- Problem description -
No pictures belong in the copy, but every line of the material below must be reproduced exactly.

- Data for this task -
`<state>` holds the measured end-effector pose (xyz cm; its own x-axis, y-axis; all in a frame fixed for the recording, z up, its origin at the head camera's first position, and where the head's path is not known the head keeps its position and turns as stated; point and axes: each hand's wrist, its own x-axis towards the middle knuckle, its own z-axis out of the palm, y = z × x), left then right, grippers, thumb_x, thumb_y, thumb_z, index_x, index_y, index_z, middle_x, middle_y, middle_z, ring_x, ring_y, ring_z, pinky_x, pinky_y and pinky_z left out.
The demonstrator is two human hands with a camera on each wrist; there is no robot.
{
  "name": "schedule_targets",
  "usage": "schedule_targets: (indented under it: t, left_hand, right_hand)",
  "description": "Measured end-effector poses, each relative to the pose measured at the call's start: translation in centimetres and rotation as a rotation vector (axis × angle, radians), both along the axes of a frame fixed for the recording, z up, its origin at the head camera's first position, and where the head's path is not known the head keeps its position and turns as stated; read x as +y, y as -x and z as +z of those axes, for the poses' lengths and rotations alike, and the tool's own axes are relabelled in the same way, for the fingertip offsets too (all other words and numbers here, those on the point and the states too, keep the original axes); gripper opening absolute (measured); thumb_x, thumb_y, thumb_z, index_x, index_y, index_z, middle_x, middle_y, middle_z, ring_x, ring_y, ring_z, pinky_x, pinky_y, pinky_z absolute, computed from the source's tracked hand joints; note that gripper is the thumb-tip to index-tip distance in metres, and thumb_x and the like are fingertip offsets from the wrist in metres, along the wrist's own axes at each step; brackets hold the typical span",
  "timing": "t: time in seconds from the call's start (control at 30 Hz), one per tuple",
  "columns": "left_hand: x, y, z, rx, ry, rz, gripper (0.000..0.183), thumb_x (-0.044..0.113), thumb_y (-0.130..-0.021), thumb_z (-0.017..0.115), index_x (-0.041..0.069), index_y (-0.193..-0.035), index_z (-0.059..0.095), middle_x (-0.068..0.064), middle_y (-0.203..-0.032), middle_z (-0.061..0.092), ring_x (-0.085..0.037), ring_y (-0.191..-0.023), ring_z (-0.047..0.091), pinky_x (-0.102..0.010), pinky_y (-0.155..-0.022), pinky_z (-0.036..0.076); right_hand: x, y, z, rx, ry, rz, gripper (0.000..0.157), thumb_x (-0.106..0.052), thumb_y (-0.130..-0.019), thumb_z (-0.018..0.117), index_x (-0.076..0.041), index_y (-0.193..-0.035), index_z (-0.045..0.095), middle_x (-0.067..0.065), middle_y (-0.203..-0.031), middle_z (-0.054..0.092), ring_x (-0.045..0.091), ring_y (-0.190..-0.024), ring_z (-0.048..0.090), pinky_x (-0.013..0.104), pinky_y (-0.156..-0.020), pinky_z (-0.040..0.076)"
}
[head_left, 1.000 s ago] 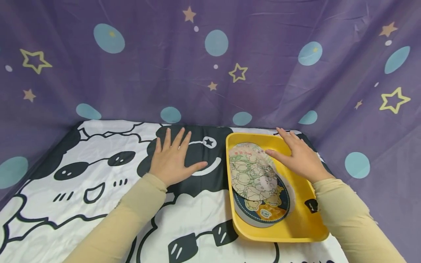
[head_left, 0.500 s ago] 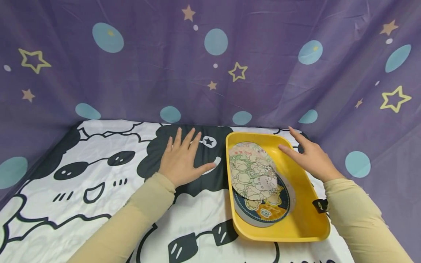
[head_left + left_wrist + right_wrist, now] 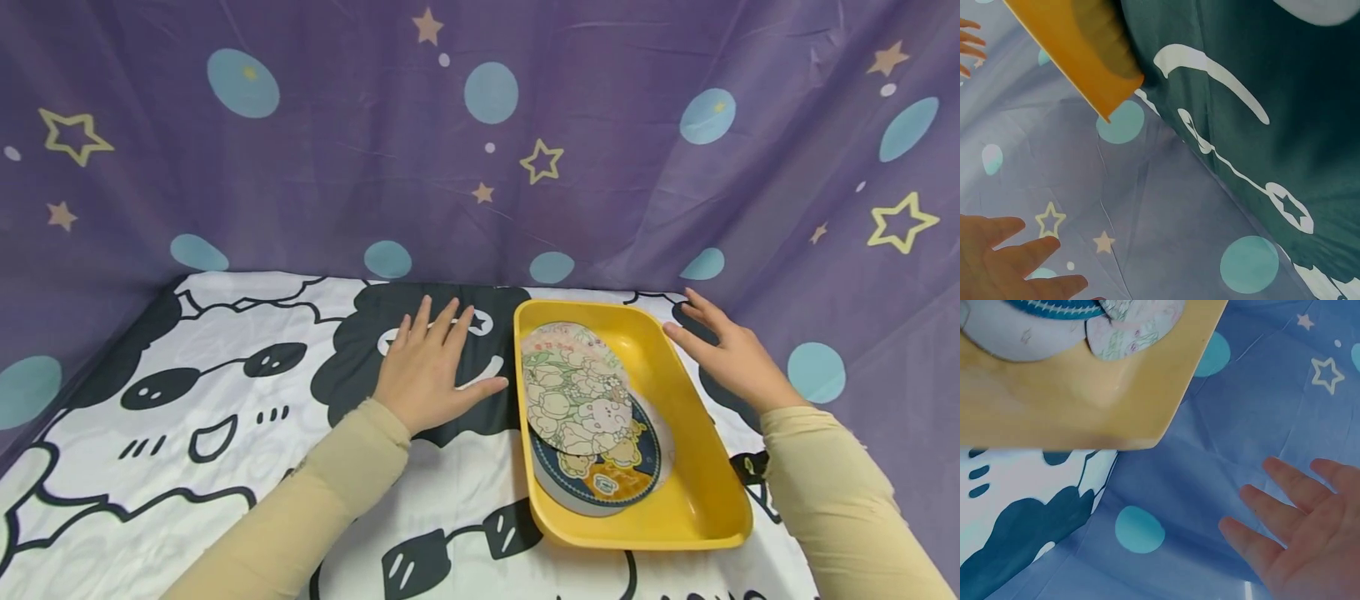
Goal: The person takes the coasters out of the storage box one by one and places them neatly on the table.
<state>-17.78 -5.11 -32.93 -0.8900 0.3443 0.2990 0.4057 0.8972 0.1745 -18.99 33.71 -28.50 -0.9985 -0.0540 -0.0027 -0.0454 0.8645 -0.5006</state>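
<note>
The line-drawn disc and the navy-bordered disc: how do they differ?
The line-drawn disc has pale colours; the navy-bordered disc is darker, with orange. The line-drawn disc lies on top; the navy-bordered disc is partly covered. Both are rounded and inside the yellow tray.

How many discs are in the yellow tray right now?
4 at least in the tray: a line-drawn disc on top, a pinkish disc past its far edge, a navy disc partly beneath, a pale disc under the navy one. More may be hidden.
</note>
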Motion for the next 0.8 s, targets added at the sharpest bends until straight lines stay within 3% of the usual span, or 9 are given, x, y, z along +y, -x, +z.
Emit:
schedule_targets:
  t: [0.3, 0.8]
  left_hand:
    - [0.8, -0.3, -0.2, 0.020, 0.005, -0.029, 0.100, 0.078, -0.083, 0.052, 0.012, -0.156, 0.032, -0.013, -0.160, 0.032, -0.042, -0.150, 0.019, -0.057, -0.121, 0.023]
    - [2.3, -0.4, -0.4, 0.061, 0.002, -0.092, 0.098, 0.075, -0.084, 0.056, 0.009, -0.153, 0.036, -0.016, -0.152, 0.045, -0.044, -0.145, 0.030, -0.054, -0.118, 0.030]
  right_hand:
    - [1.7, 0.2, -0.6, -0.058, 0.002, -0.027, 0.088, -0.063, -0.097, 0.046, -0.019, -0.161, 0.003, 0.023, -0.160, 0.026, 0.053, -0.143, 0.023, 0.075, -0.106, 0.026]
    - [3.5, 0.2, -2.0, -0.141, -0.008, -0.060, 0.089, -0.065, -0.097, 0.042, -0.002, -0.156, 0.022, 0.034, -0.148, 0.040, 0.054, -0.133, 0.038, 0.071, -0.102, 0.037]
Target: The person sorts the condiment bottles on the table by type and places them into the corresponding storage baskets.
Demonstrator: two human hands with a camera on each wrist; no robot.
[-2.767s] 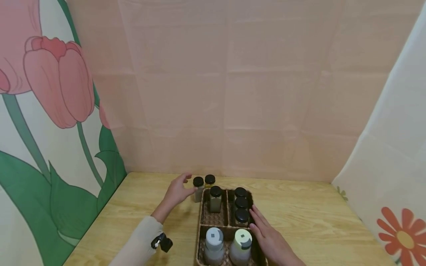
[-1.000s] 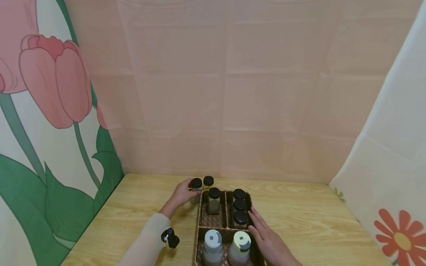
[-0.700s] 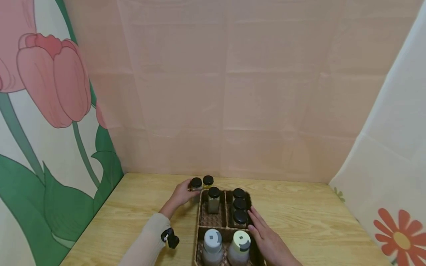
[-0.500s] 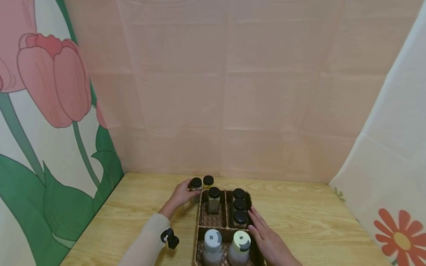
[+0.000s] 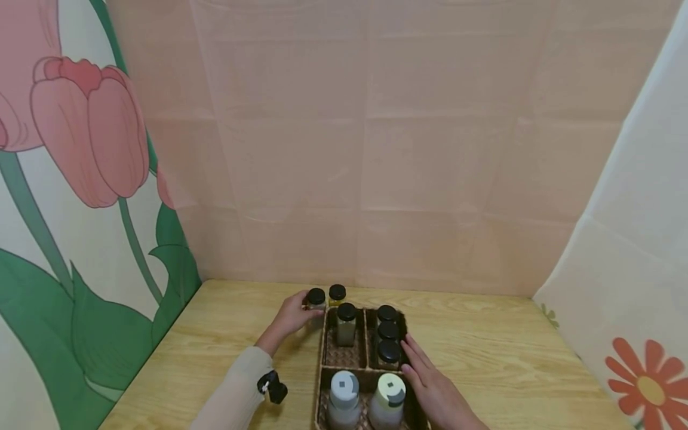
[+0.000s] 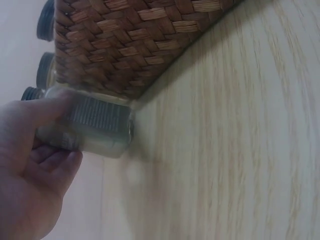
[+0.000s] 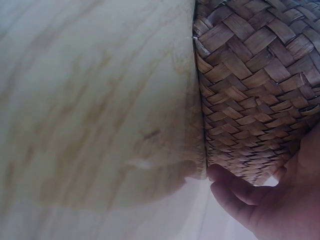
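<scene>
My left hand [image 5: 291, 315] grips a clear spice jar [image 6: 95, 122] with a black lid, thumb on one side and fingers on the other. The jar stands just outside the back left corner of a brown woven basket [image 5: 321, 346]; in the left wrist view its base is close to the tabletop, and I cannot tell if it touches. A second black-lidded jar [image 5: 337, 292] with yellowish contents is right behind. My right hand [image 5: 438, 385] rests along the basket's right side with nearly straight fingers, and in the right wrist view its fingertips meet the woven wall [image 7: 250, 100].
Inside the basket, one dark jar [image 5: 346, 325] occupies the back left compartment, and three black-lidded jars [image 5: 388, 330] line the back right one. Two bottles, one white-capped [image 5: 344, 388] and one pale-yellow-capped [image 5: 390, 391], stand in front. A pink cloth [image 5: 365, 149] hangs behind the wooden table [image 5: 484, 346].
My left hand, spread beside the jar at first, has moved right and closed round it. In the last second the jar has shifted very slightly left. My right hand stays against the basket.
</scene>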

- Exercise answer -
`<state>` holds the measured end-effector pose (xyz cm; its own x-axis, y-axis; all in a frame fixed for the recording, z up, its origin at the head camera's first position, and where the head's path is not known the head keeps its position and turns as stated; point and axes: each hand's wrist, its own x-axis towards the middle knuckle, its own z-axis out of the palm, y = z × x), left then right, grippers, thumb_x, thumb_y, thumb_z, index_x, index_y, index_z, middle_x, middle_y, middle_z, ring_x, ring_y, ring_z, pinky_x, pinky_y and pinky_z left out.
The demonstrator is two human hands with a camera on each wrist; there is no robot.
{
  "name": "schedule_targets",
  "usage": "schedule_targets: (indented under it: t, left_hand, right_hand)",
  "description": "Measured end-effector poses, each relative to the pose measured at the call's start: translation in centimetres and rotation as a rotation vector (axis × angle, radians), both along the axes of a frame fixed for the recording, z up, its origin at the head camera's first position, and where the head's path is not known the head keeps its position and turns as stated; read x as +y, y as -x and z as +z of those axes, for the poses' lengths and rotations alike, and the tool's own axes are relabelled in the same way, for the fingertip offsets too (all other words and numbers here, those on the point and the states too, keep the original axes); gripper opening absolute (measured); thumb_x, thumb_y, thumb_z, index_x, index_y, index_z, middle_x, middle_y, middle_z, ring_x, ring_y, ring_z, pinky_x, pinky_y, pinky_z absolute, computed from the source's tracked hand joints; note that gripper is the thumb-tip to index-tip distance in metres, and thumb_x and the like are fingertip offsets from the wrist in metres, along the wrist's own axes at each step; brackets hold the typical span",
  "timing": "t: time in seconds from the call's start (control at 30 Hz), one per tuple",
  "columns": "left_hand: x, y, z, rx, ry, rz, gripper (0.000..0.183), thumb_x (-0.044..0.113), thumb_y (-0.130..-0.021), thumb_z (-0.017..0.115), index_x (-0.041..0.069), index_y (-0.193..-0.035), index_z (-0.059..0.095), middle_x (-0.068..0.064), middle_y (-0.203..-0.032), middle_z (-0.061..0.092), ring_x (-0.085..0.037), ring_y (-0.191..-0.023), ring_z (-0.047..0.091), pinky_x (-0.102..0.010), pinky_y (-0.155..-0.022), pinky_z (-0.036..0.076); right_hand: x, y, z, rx, ry, rz, gripper (0.000..0.157), thumb_x (-0.106..0.052), thumb_y (-0.130..-0.019), thumb_z (-0.018..0.117), index_x (-0.076..0.041), index_y (-0.193..-0.035), index_z (-0.045..0.095), middle_x (-0.067..0.065), middle_y (-0.203..-0.031), middle_z (-0.054..0.092), ring_x (-0.045..0.091), ring_y (-0.190..-0.024), ring_z (-0.048..0.090), pinky_x (-0.013..0.104), pinky_y (-0.156..-0.020), pinky_z (-0.040..0.076)"
}
[head_left, 1.000 s ago] 
[head_left, 0.500 s ago] 
[head_left + left_wrist + right_wrist, now] 
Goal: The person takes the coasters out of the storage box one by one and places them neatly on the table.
<state>-17.78 -5.11 -32.93 -0.8900 0.3443 0.2990 0.4057 0.8972 0.1745 -18.99 33.71 -28.50 -0.9985 -0.0540 -0.0027 -0.0454 0.8645 -0.5006</state>
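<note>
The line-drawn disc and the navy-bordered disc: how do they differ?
The line-drawn disc has pale colours; the navy-bordered disc is darker, with orange. The line-drawn disc lies on top; the navy-bordered disc is partly covered. Both are rounded and inside the yellow tray.

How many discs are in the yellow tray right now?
4 at least in the tray: a line-drawn disc on top, a pinkish disc past its far edge, a navy disc partly beneath, a pale disc under the navy one. More may be hidden.
</note>
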Motion for the next 0.8 s, targets added at the sharpest bends until straight lines stay within 3% of the usual span, or 9 are given, x, y, z along +y, -x, +z.
Emit:
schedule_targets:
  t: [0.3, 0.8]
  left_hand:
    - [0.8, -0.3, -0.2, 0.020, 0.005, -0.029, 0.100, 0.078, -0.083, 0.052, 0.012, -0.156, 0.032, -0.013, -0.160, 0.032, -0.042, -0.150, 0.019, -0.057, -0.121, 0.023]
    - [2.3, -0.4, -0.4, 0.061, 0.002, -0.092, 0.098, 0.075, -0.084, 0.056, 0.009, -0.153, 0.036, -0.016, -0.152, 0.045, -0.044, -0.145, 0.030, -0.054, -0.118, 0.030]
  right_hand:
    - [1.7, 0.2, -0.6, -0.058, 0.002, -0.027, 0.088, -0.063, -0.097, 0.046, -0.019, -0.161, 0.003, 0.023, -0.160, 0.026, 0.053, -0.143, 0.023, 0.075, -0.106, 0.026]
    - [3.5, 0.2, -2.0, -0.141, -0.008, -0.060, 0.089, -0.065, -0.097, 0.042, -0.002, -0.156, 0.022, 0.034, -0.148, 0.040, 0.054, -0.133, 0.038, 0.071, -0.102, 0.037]
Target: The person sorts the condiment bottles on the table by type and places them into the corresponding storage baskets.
Demonstrator: two human hands with a camera on each wrist; no robot.
[-2.767s] 
[-1.000s] 
[-0.700s] 
[-0.500s] 
[+0.000s] 
[+0.000s] 
[+0.000s] 
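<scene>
My left hand [image 5: 291, 315] grips a clear spice jar [image 6: 95, 122] with a black lid, thumb on one side and fingers on the other. The jar stands just outside the back left corner of a brown woven basket [image 5: 321, 346]; in the left wrist view its base is close to the tabletop, and I cannot tell if it touches. A second black-lidded jar [image 5: 337, 292] with yellowish contents is right behind. My right hand [image 5: 438, 385] rests along the basket's right side with nearly straight fingers, and in the right wrist view its fingertips meet the woven wall [image 7: 250, 100].
Inside the basket, one dark jar [image 5: 346, 325] occupies the back left compartment, and three black-lidded jars [image 5: 388, 330] line the back right one. Two bottles, one white-capped [image 5: 344, 388] and one pale-yellow-capped [image 5: 390, 391], stand in front. A pink cloth [image 5: 365, 149] hangs behind the wooden table [image 5: 484, 346].
My left hand, spread beside the jar at first, has moved right and closed round it. In the last second the jar has shifted very slightly left. My right hand stays against the basket.
</scene>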

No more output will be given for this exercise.